►
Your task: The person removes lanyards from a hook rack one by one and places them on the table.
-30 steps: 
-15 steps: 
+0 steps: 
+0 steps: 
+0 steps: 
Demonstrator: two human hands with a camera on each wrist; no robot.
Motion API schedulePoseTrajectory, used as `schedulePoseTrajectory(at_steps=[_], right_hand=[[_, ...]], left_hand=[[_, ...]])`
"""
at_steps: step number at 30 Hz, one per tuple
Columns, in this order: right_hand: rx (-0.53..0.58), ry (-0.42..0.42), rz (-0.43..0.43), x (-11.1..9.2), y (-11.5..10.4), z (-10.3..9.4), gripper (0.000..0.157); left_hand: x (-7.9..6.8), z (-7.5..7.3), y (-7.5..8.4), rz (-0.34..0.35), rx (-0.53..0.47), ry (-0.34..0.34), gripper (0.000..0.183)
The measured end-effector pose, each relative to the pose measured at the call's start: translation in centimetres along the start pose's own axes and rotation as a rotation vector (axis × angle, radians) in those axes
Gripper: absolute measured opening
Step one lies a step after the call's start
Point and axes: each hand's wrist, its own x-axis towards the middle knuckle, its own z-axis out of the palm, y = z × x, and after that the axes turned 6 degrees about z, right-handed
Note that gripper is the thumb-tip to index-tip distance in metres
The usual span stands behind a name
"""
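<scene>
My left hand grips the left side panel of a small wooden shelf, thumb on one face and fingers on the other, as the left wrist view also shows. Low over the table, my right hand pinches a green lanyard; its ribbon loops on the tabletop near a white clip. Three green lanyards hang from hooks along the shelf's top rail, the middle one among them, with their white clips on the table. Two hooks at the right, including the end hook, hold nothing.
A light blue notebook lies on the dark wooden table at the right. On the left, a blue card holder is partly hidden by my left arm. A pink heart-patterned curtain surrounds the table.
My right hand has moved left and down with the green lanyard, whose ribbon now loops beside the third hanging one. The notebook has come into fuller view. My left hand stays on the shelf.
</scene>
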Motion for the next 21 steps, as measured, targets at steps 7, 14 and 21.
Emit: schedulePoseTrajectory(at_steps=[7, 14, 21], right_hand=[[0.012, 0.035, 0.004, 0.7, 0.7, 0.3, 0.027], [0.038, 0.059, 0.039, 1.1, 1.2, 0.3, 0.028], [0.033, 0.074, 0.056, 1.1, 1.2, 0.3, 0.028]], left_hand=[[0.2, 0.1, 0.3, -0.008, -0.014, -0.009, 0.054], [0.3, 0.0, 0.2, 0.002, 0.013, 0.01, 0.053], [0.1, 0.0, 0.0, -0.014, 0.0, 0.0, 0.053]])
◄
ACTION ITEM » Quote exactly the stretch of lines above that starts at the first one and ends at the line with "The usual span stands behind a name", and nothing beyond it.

RESPONSE »
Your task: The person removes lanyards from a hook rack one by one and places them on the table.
-30 steps: 
-15 steps: 
+0 steps: 
+0 steps: 
+0 steps: 
Demonstrator: two human hands with a camera on each wrist; no robot.
Motion API schedulePoseTrajectory, used as `schedulePoseTrajectory(at_steps=[_], right_hand=[[_, ...]], left_hand=[[_, ...]])`
"""
at_steps: step number at 30 Hz, one per tuple
Columns, in this order: right_hand: rx (-0.53..0.58), ry (-0.42..0.42), rz (-0.43..0.43), x (-11.1..9.2), y (-11.5..10.4), z (-10.3..9.4), gripper (0.000..0.157); left_hand: x (-7.9..6.8), z (-7.5..7.3), y (-7.5..8.4), rz (-0.34..0.35), rx (-0.53..0.47), ry (-0.34..0.34), gripper (0.000..0.183)
The measured end-effector pose, each relative to the pose measured at the call's start: translation in centimetres along the start pose's own axes and rotation as a rotation vector (axis × angle, radians) in those axes
Gripper: absolute measured opening
Step one lies a step after the call's start
Point and axes: each hand's wrist, its own x-axis towards the middle knuckle, its own z-axis out of the palm, y = z × x, and after that the axes turned 6 degrees about z, right-handed
Note that gripper is the thumb-tip to index-tip distance in metres
The usual span stands behind a name

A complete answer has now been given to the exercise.